Records from a dataset:
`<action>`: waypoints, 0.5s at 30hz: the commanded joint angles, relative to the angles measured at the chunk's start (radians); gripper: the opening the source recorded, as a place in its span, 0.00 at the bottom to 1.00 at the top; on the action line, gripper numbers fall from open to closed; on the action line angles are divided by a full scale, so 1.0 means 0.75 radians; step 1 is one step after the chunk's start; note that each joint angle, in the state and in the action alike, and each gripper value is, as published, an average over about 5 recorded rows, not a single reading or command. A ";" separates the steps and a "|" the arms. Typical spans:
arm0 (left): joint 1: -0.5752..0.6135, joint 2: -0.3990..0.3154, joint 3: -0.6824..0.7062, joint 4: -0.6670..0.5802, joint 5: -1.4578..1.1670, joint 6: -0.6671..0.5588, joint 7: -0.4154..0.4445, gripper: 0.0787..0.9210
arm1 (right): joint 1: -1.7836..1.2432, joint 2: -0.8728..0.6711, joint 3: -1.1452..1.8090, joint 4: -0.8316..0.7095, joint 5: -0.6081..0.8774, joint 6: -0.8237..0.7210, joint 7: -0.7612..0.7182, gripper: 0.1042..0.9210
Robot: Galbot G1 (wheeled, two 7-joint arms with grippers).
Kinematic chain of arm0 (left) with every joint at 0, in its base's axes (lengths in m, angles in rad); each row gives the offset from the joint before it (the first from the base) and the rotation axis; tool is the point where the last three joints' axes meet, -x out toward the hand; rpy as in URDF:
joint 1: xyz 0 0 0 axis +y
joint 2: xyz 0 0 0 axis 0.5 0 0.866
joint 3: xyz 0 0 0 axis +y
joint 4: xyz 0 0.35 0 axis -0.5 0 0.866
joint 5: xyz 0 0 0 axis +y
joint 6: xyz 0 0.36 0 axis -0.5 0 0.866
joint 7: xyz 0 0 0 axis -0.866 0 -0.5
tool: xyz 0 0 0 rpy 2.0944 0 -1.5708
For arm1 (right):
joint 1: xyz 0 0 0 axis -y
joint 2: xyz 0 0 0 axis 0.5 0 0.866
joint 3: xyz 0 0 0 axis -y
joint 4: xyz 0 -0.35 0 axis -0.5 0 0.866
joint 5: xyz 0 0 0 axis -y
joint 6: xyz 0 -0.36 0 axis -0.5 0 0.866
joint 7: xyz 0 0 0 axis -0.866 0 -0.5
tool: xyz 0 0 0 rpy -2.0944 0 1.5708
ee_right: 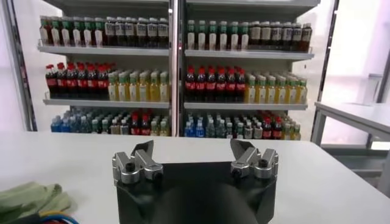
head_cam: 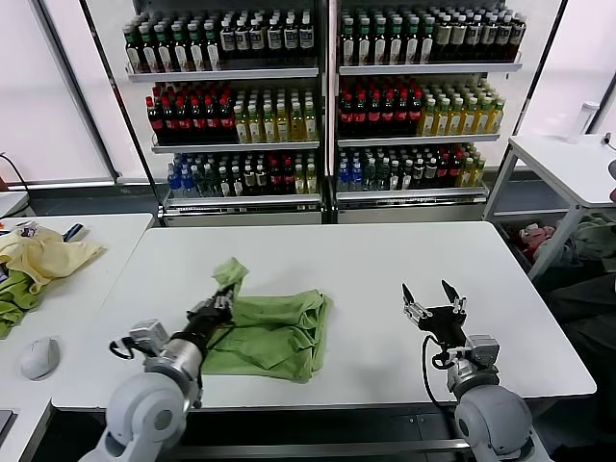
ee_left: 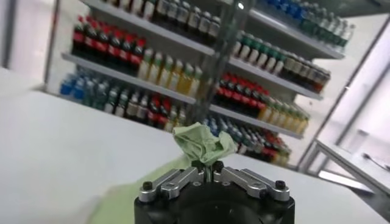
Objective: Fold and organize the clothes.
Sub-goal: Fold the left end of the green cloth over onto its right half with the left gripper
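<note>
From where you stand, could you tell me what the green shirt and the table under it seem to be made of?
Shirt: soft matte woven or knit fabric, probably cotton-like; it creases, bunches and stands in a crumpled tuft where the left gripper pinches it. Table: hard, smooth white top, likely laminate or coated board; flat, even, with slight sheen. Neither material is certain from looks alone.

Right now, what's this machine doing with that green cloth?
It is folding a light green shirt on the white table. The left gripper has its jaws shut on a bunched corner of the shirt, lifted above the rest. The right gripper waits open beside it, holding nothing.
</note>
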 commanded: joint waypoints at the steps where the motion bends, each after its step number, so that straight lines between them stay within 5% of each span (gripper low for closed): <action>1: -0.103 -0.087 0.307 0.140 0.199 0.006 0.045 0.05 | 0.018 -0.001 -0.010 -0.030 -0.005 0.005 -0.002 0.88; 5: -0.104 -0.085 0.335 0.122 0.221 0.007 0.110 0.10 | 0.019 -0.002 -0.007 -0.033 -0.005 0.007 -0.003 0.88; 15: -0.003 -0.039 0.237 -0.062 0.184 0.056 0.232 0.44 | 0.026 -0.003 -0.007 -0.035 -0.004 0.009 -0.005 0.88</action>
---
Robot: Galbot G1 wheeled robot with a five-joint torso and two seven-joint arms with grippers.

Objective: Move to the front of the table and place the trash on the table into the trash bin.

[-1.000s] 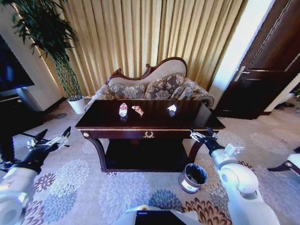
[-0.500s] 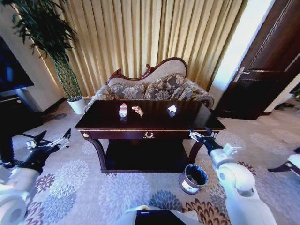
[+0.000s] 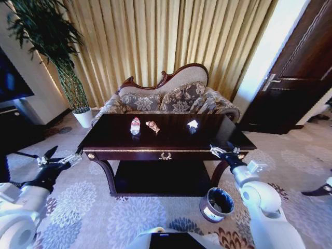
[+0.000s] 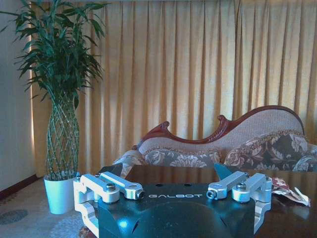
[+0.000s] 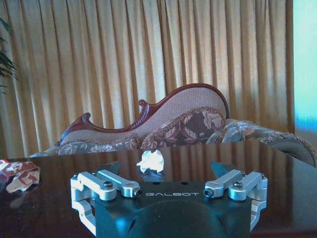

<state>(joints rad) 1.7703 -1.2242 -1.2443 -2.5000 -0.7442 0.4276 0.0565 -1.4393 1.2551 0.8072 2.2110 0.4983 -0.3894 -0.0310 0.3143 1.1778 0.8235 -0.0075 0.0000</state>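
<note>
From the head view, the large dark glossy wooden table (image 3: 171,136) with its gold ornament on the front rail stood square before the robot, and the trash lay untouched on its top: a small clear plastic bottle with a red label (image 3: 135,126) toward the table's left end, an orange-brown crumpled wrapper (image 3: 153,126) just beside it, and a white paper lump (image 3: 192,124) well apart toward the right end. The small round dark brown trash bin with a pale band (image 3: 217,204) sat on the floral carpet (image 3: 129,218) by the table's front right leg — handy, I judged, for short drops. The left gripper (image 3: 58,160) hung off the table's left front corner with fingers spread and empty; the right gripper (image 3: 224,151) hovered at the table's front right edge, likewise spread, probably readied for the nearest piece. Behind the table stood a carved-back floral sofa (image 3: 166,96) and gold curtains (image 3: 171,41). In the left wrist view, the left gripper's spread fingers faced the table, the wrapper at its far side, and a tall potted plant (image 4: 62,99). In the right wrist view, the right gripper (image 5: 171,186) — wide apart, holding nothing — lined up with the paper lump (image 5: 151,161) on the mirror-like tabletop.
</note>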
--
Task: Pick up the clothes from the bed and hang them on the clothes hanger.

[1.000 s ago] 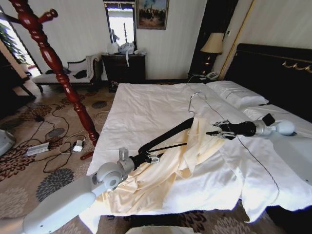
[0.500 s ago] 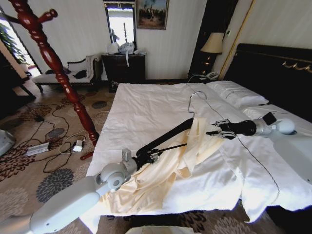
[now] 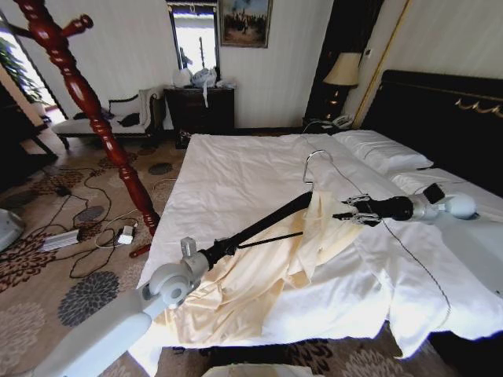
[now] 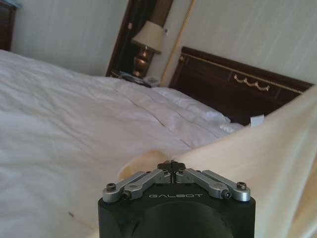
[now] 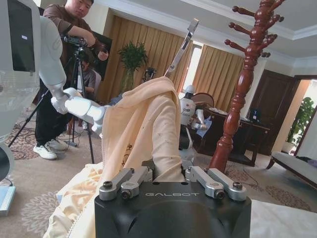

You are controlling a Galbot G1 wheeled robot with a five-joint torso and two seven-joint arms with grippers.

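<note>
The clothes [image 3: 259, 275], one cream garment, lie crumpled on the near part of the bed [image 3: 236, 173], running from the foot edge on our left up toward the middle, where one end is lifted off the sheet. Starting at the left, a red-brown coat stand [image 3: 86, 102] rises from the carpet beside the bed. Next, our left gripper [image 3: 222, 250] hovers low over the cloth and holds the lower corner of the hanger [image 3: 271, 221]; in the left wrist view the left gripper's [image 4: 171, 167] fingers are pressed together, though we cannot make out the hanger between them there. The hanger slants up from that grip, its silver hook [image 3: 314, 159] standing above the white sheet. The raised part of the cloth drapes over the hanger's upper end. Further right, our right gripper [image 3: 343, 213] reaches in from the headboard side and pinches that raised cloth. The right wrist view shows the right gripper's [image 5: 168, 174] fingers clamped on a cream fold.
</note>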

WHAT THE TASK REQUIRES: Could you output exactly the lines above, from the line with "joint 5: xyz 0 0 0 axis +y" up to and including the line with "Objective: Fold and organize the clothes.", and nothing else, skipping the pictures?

TASK SOLUTION:
joint 5: xyz 0 0 0 axis +y
joint 6: xyz 0 0.36 0 axis -0.5 0 0.866
joint 7: xyz 0 0 0 axis -0.866 0 -0.5
tool: xyz 0 0 0 rpy 2.0944 0 -1.5708
For arm1 (right):
joint 1: xyz 0 0 0 axis -y
joint 2: xyz 0 0 0 axis 0.5 0 0.866
joint 3: xyz 0 0 0 axis -y
joint 4: xyz 0 -0.35 0 axis -0.5 0 0.866
joint 5: xyz 0 0 0 axis -y
joint 6: xyz 0 -0.36 0 axis -0.5 0 0.866
joint 7: xyz 0 0 0 axis -0.866 0 -0.5
tool: xyz 0 0 0 rpy -2.0944 0 1.5708
ee_right: 
head_cam: 
ee_left: 
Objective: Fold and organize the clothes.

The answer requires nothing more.